Iba a trasladarme hacia la derecha, pero oí unas voces pasadas de tono a la izquierda y sentí el deber de ver si a lo mejor la ventana estaba muy sucia. Llegué y me topé de frente con una pareja de jóvenes en lo mejor de una conversación shakesperiana, con lágrimas y gesticulaciones al mejor estilo de Stanislavski. Se voltearon los dos al mismo tiempo hacia la ventana.


-¿Esto qué es?


-¿Y yo cómo lo voy a saber? ¡Acaso soy el encargado del mantenimiento de este edificio! ¡Faltaba más!


-Tienes razón. Perdón. No viene al caso. Solo me sorprendió. ¿Vas a querer aquel café, según vos rechinado, sí o no? Puedo hacer uno fresco, no me cuesta nada. 


-No, no te preocupes. Creo que exageré.


Les limpié la ventana para ponerlos aún más contentos. 


Y ahora sí me fui para la derecha y más abajo. Vi a un niño sentado en la alfombra de la sala, cerca de la ventana. Pasaba su dedito por el cristal siguiendo a un bicho, su pequeño rostro ausente. Agarré un poco de espuma del balde con agua jabonada que siempre llevo colgado de mi cintura y me puse un sombrero, bigote y barba hechos de las burbujas blancas. Le dibujé una carota feliz en la ventana con la misma espuma. El niñito me sonrió y se fue corriendo a traer algo. Volvió enseguida con unas hojas de papel de pintar y un puño de lápices de colores. Se tiró de panza en la alfombra y se puso a dibujar entusiasmado. Cuando había terminado de limpiar su ventana, vi en la hoja de papel a un ser fantasmagórico con alas de águila dentro de un cuadrado. Creo que la madre del niño se va a romper la cabeza indagando de dónde ha salido tal fantasía. ¡Los niños y su capacidad de ver lo invisible!
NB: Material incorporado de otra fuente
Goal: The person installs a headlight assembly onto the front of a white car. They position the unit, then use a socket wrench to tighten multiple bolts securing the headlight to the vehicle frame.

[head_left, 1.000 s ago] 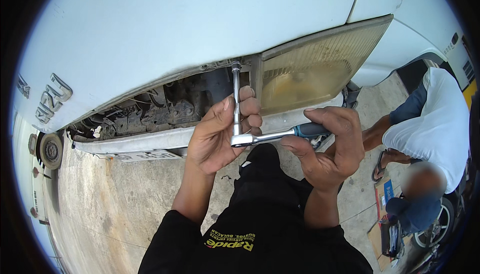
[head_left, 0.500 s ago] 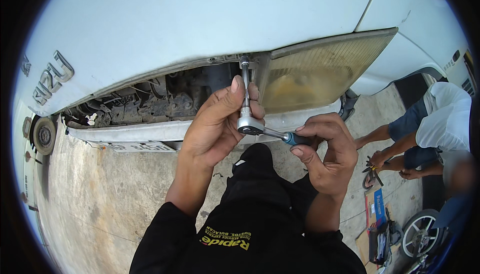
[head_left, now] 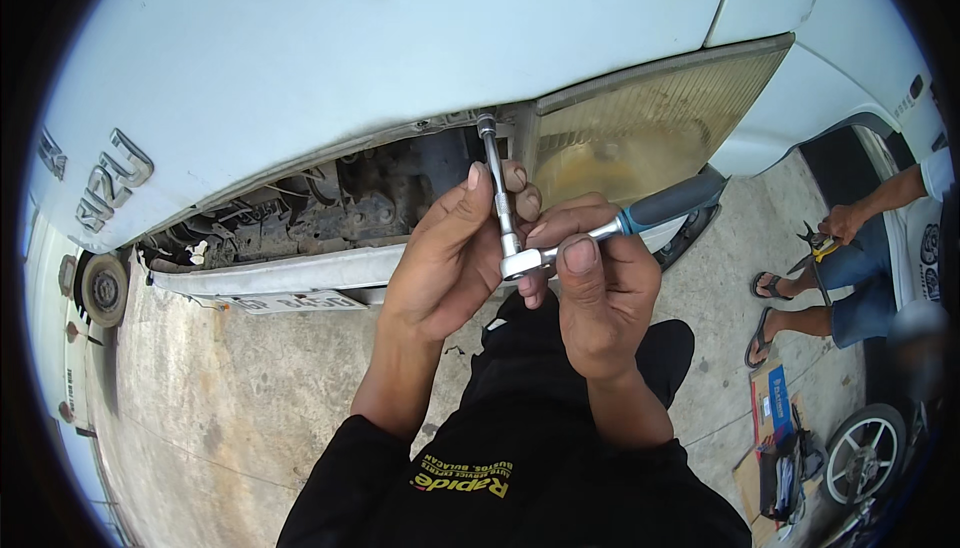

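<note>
A socket wrench with a chrome ratchet head and a black-and-blue handle [head_left: 675,203] is in both my hands. From its head an extension bar [head_left: 494,163] runs up to a socket [head_left: 487,125] at the upper edge of the vehicle's front opening, beside the headlight [head_left: 640,133]. My left hand [head_left: 425,268] is closed around the lower extension, thumb and fingers on either side. Thumb and fingers of my right hand [head_left: 608,313] pinch the ratchet's metal neck near the head, and the handle sticks out free to the upper right. The fastener under the socket is hidden.
The white vehicle's front panel [head_left: 350,38] fills the top, with dark engine parts [head_left: 370,210] below it and a bumper [head_left: 290,273] beneath. To the right, a person in sandals holds yellow-handled pliers [head_left: 822,245], near a cardboard box [head_left: 770,403] and a spoked wheel [head_left: 865,456].
My right hand has shifted from the handle to the ratchet's neck, and the handle now tilts up to the right. The ratchet head has moved slightly right and down. The other person has changed position.
</note>
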Action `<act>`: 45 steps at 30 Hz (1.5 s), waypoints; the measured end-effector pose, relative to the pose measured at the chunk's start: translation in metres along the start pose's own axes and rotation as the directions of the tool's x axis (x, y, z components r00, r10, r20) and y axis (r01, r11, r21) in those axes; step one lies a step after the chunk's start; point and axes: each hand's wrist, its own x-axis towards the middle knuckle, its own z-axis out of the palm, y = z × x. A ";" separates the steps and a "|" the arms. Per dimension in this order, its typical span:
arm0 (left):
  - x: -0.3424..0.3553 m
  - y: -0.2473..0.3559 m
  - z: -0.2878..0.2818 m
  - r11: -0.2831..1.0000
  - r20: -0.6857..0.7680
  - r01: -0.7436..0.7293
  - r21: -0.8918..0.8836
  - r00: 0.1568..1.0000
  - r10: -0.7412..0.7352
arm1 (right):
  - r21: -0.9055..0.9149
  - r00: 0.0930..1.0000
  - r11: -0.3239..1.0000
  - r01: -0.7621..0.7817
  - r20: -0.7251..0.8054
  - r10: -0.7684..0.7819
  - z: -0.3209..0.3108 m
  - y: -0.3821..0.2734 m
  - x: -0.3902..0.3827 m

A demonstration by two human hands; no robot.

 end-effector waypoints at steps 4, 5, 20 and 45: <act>0.009 0.004 -0.010 0.968 0.231 0.070 -0.240 0.973 -0.013 | 0.671 0.980 0.741 -0.035 -0.122 0.156 0.034 -0.005 -0.010; 0.011 0.006 -0.013 0.930 0.414 0.137 -0.340 0.910 0.017 | 0.547 0.977 0.836 -0.039 -0.154 0.147 0.035 -0.007 -0.006; 0.006 0.008 -0.022 0.994 0.251 0.061 -0.093 0.967 -0.036 | 0.784 0.957 0.615 0.083 -0.236 0.171 0.053 -0.029 0.011; -0.005 -0.007 0.009 0.992 -0.016 -0.115 0.047 0.993 0.116 | -0.447 0.902 0.805 0.390 0.360 -0.236 -0.007 -0.037 0.053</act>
Apenas bajé  al siguiente piso, quedé nariz con nariz con la cara perpleja de un mechudo. Me peló los ojos como platillos voladores y se persignó del susto. Parecía que en su vida había visto un ángel bajar del cielo. Me sonrió tratando de no parecer sorprendido y se hundió en su computadora. Mientras yo hacía lo que me correspondía con su ventana, él, un poco despeinado, subía y bajaba los ojos llenos de neblina. Estaba presente pero no en cuerpo y espíritu. No paraba de escribir algo, sus dedos volaban sobre el teclado. Sonreía él solo, empezaba a escribir más rápido, paraba, me miraba a mí de nuevo, pero creo que no me veía. Su mirada me traspasaba como si fuera yo hecho del mismo cristal de la ventana. Y volvía a escribir algo, presuroso. Y volvía a sonreír solito. Se parece a Pushkin, pensé. A lo mejor irá a escribir algo sobre mí. Apareceré en su novela o poesía, no como un simple empleado de la compañía de limpieza, sino como un superhéroe que anda mirando por las ventanas y salvando al mundo de la pandemia y del aburrimiento. O a lo mejor como un ángel guardián de alas invisibles que baja del cielo para ayudar a los buenos. 


¿Quién seré yo para juzgar quién es bueno y quién no? Solo hago mi trabajo.